(WORK ORDER): Repetition must be exact and must stop with the line bearing "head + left". It begins at the first line of the records and includes no pictures.

(Data items)
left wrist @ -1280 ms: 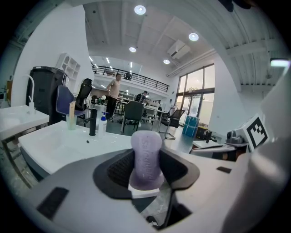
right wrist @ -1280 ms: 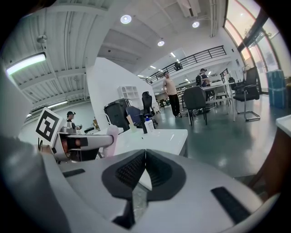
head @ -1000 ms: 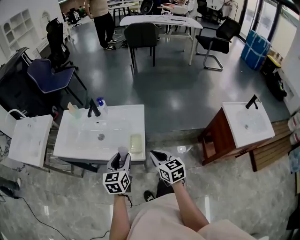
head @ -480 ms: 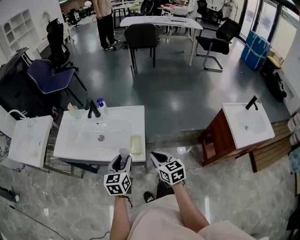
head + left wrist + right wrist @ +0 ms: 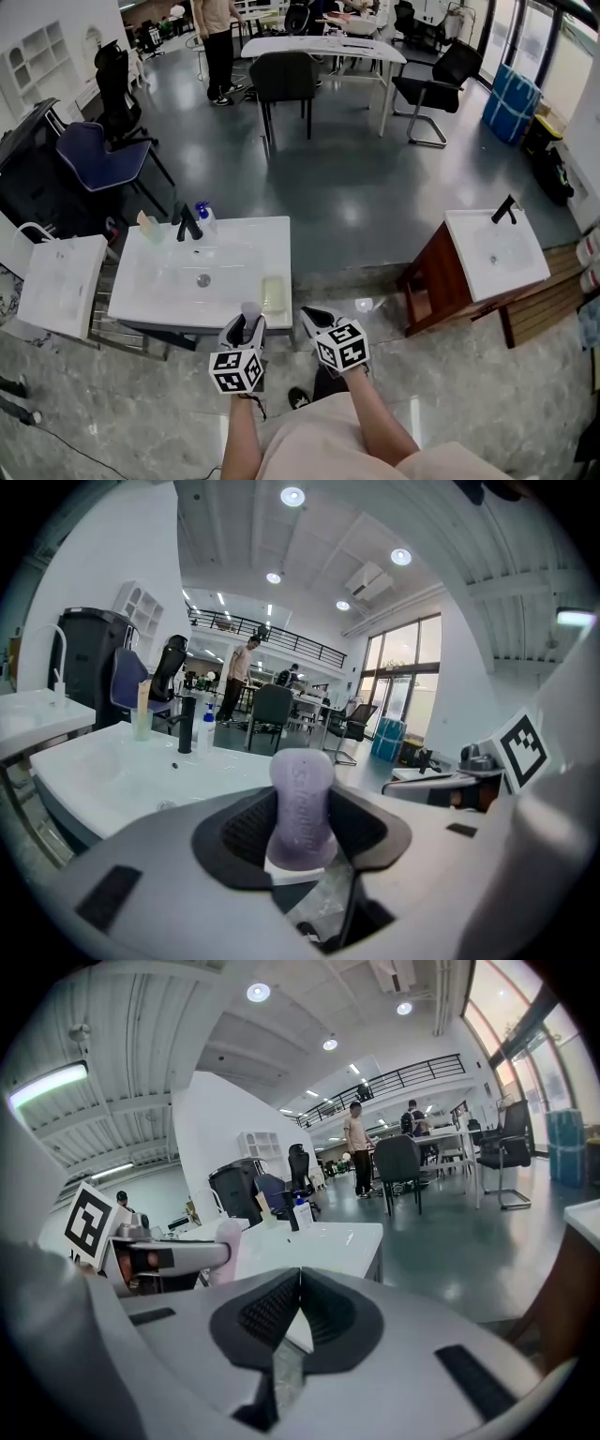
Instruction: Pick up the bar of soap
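A lavender bar of soap (image 5: 302,803) stands upright between the pads of my left gripper (image 5: 302,829), which is shut on its lower half. In the head view the soap (image 5: 250,312) pokes up from the left gripper (image 5: 246,328) just in front of the white sink (image 5: 159,300). My right gripper (image 5: 314,319) hovers beside it to the right, off the sink's corner. Its jaws (image 5: 296,1314) are shut with nothing between them. The right gripper view also shows the soap (image 5: 228,1249) at its left.
A pale yellow soap dish (image 5: 273,293) lies on the sink's right rim. A black faucet (image 5: 187,223), a blue-capped bottle (image 5: 203,216) and a cup (image 5: 150,228) stand at the sink's back. Another sink (image 5: 56,281) is left; a sink on a wooden cabinet (image 5: 497,248) is right.
Both grippers stay about where they were, the soap still held in the left one. A person at the back of the room has walked a little to the right.
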`<action>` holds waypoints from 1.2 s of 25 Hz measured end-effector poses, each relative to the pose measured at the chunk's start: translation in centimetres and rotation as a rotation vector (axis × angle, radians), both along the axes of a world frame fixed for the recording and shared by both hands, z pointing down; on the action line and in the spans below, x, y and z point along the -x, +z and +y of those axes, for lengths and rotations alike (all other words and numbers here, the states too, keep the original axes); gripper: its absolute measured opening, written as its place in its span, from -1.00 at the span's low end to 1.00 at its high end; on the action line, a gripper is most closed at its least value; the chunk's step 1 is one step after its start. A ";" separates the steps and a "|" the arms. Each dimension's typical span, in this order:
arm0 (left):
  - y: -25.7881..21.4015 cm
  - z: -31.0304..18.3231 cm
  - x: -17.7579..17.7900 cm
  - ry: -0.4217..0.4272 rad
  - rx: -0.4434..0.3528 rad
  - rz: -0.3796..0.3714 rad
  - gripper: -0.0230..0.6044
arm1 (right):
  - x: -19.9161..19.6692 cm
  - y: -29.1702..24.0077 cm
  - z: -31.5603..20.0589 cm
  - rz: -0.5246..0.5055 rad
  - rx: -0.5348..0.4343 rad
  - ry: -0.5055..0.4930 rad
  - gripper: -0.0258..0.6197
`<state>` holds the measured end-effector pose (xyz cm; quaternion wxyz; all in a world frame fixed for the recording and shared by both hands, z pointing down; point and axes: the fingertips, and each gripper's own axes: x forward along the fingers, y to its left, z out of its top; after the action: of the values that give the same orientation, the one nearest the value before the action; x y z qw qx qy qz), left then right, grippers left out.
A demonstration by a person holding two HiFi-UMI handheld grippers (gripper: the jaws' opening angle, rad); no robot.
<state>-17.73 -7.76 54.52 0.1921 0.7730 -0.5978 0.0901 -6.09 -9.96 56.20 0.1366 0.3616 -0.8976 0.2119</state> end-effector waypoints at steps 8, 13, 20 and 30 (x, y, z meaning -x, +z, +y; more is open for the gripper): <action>0.0 -0.3 0.2 0.005 -0.004 0.003 -0.34 | 0.8 0.2 0.0 0.022 -0.005 -0.021 -0.90; 0.0 -0.2 0.4 0.000 -0.001 0.012 -0.34 | 1.2 0.3 0.2 0.035 -0.011 -0.033 -0.90; 0.1 -0.2 0.7 -0.005 -0.007 0.017 -0.34 | 1.9 0.5 0.3 0.042 -0.017 -0.048 -0.90; 0.1 -0.2 0.7 -0.001 -0.008 0.009 -0.34 | 1.6 0.5 0.4 0.044 -0.025 -0.043 -0.90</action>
<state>-18.42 -7.98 54.58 0.1919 0.7740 -0.5975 0.0843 -7.73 -9.55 56.68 0.1563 0.3486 -0.9044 0.1899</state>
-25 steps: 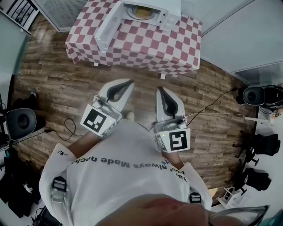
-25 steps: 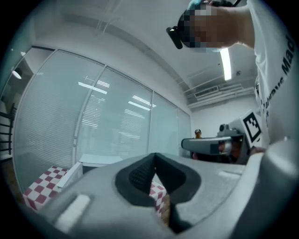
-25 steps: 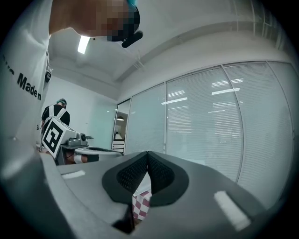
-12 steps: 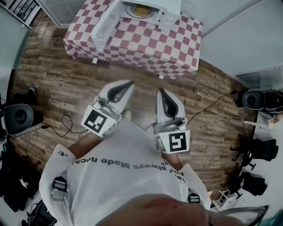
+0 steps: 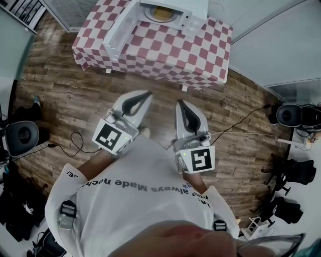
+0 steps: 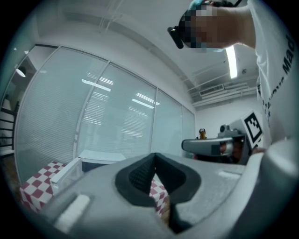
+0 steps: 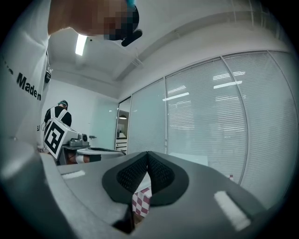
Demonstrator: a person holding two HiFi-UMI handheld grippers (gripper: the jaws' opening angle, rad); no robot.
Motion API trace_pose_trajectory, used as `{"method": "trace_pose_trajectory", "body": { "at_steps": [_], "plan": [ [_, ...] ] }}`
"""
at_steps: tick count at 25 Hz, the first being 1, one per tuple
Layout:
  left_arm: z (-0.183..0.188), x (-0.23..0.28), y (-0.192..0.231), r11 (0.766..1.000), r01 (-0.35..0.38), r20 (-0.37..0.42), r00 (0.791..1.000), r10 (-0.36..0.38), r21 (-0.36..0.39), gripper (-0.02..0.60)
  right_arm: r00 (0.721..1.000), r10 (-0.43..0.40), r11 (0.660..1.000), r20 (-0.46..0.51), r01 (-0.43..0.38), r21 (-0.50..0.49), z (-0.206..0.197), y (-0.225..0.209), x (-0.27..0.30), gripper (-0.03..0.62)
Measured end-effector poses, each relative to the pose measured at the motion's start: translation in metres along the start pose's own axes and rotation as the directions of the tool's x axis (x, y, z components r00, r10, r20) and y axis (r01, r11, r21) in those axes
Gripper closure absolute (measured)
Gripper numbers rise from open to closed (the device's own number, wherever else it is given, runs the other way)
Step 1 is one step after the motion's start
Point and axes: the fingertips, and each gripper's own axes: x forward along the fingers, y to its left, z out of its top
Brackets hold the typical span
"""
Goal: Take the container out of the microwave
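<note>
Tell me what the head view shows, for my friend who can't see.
A person holds the left gripper and right gripper, both shut and empty, above a wooden floor. Ahead, on a checkered table, a white microwave stands open with a yellow container inside.

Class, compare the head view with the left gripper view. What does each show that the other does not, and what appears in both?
Only the head view shows the yellow container sitting inside the microwave, and the wooden floor. Only the left gripper view shows the ceiling light overhead. Both show the checkered table, the open microwave door, and the left tongs and right tongs, each shut and holding nothing.
</note>
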Motion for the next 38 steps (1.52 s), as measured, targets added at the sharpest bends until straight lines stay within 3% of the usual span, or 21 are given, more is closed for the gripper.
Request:
{"method": "trace_pose_trajectory", "body": {
  "at_steps": [25,38],
  "plan": [
    [0.024,0.069,0.207,0.998,0.054,0.011,0.998,-0.054,-0.029,0.578,1.0,0.003,1.0,-0.028,-0.004,-0.03,0.019,-0.034,0.223,0.592],
    [0.027,0.074,0.258,0.997,0.069,0.016,0.998,-0.068,-0.03,0.578,1.0,-0.018,1.0,-0.01,0.018,-0.015,0.025,-0.03,0.276,0.592]
  ]
}}
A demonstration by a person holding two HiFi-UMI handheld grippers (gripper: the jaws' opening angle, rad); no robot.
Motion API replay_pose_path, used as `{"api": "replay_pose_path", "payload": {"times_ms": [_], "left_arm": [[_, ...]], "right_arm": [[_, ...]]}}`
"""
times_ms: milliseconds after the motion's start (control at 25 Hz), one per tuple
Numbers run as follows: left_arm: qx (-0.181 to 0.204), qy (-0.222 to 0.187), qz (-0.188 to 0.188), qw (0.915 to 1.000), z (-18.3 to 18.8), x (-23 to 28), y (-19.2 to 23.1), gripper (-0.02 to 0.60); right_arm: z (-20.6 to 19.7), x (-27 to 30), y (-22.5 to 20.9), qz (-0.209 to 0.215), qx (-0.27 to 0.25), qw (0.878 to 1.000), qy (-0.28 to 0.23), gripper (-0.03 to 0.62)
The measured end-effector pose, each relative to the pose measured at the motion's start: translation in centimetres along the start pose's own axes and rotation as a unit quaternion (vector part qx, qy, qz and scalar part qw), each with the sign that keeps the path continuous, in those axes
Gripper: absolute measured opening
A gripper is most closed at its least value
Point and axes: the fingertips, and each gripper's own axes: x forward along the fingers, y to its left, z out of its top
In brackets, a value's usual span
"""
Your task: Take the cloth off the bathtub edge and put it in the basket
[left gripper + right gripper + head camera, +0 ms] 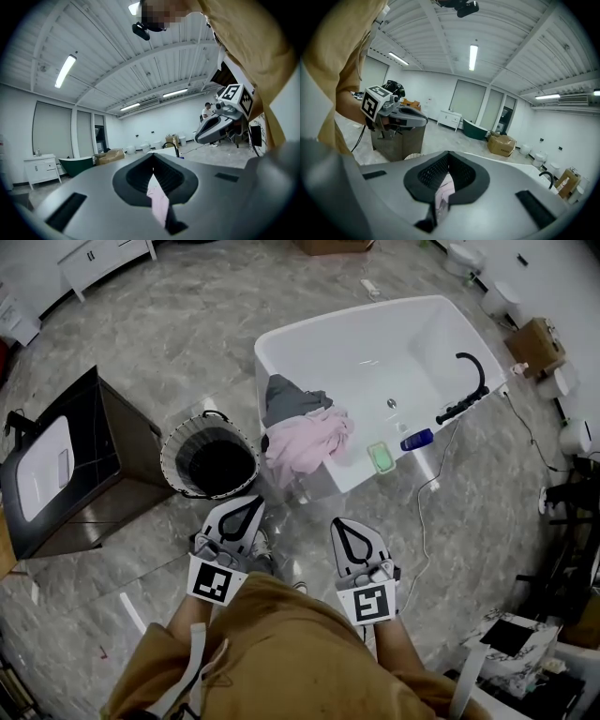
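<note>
In the upper middle of the head view, white bathtub (375, 352), round basket (174, 442) just off its left end, pink cloth (305, 442) heaped over the near edge beside a grey cloth (286, 397). Lower down, left claw (246, 502) and right claw (345, 524) both pressed together, empty, short of the pink cloth. Approach step, seemingly; next: reaching in, spreading jaws, pinching the folds.
</note>
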Motion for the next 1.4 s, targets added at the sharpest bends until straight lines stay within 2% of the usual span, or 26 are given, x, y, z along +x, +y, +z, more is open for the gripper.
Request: {"api": "replay_pose_path", "payload": {"times_ms": [280, 520, 760, 880, 1160, 1400], "left_arm": [[0.002, -0.017, -0.032, 0.9993, -0.9, 2.6, 4.7, 0.005], [-0.006, -0.019, -0.049, 0.9986, -1.3, 4.1, 5.4, 0.005], [-0.009, 0.003, -0.042, 0.9991, -2.2, 5.7, 5.2, 0.005], [-0.013, 0.017, -0.027, 0.9994, -2.5, 6.4, 5.6, 0.005], [-0.033, 0.039, -0.008, 0.9986, -3.8, 9.1, 5.6, 0.005], [-0.051, 0.064, -0.008, 0.9966, -7.0, 11.1, 4.7, 0.005]], "right_arm": [[2.0, 4.6, -1.0, -0.022, 0.007, 1.000, 0.013, 0.002], [2.0, 6.3, -1.8, -0.023, 0.006, 0.999, 0.024, 0.002], [0.6, 8.1, -3.8, -0.007, 0.008, 0.999, 0.032, 0.002], [0.0, 8.9, -4.7, -0.001, -0.021, 0.999, 0.036, 0.002], [-3.1, 11.4, -7.0, 0.028, -0.041, 0.997, 0.057, 0.002], [-8.7, 16.3, -8.3, 0.043, -0.057, 0.992, 0.108, 0.011]]}}
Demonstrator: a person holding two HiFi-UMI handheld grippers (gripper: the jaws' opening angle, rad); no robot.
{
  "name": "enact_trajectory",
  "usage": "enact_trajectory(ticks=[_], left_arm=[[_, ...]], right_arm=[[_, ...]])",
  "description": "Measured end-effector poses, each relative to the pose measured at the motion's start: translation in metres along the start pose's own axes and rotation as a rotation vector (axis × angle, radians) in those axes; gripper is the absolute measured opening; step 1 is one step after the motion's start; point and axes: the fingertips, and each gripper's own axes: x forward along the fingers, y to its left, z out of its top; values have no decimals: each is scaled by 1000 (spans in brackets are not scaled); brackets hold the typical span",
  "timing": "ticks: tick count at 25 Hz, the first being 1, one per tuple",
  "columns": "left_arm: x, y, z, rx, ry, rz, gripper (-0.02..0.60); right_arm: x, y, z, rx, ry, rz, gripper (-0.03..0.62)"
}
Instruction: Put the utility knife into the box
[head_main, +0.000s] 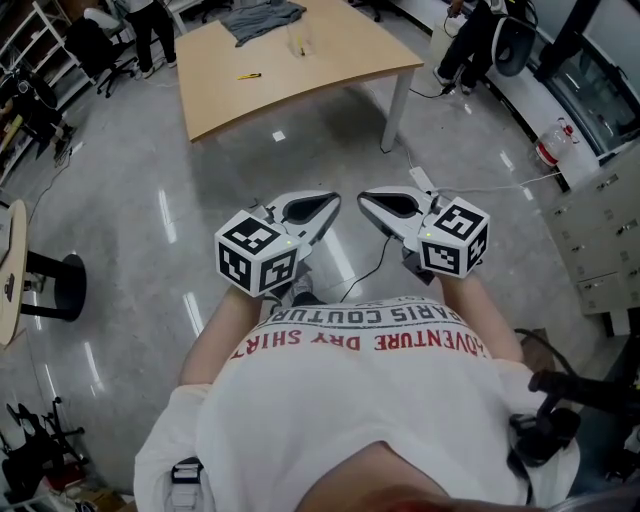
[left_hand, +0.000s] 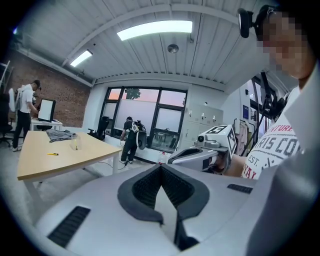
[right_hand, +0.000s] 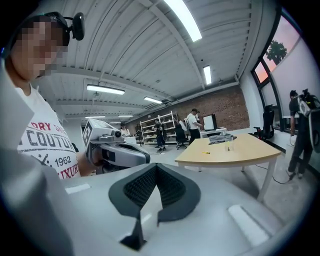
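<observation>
A small yellow utility knife (head_main: 249, 76) lies on the wooden table (head_main: 330, 70) far ahead of me, also visible as a yellow sliver in the left gripper view (left_hand: 52, 154) and the right gripper view (right_hand: 206, 152). A clear box (head_main: 298, 42) stands on the same table, right of the knife. I hold my left gripper (head_main: 330, 203) and right gripper (head_main: 366, 199) close to my chest, tips pointing at each other with a small gap between them. Both are shut, with nothing between their jaws, and both are far from the table.
A grey cloth (head_main: 262, 17) lies at the table's far end. People stand beyond the table (head_main: 150, 25) and at the right (head_main: 470, 40). A white cable and power strip (head_main: 420, 180) lie on the grey floor. Drawer cabinets (head_main: 600, 240) stand right, a round table's edge (head_main: 15, 270) left.
</observation>
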Motion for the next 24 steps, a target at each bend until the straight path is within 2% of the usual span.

(EXERCISE RESULT):
left wrist @ -1280 ms: 
right wrist @ -1280 ms: 
head @ -1000 ms: 
head @ -480 ms: 
head + left wrist + right wrist @ +0 ms: 

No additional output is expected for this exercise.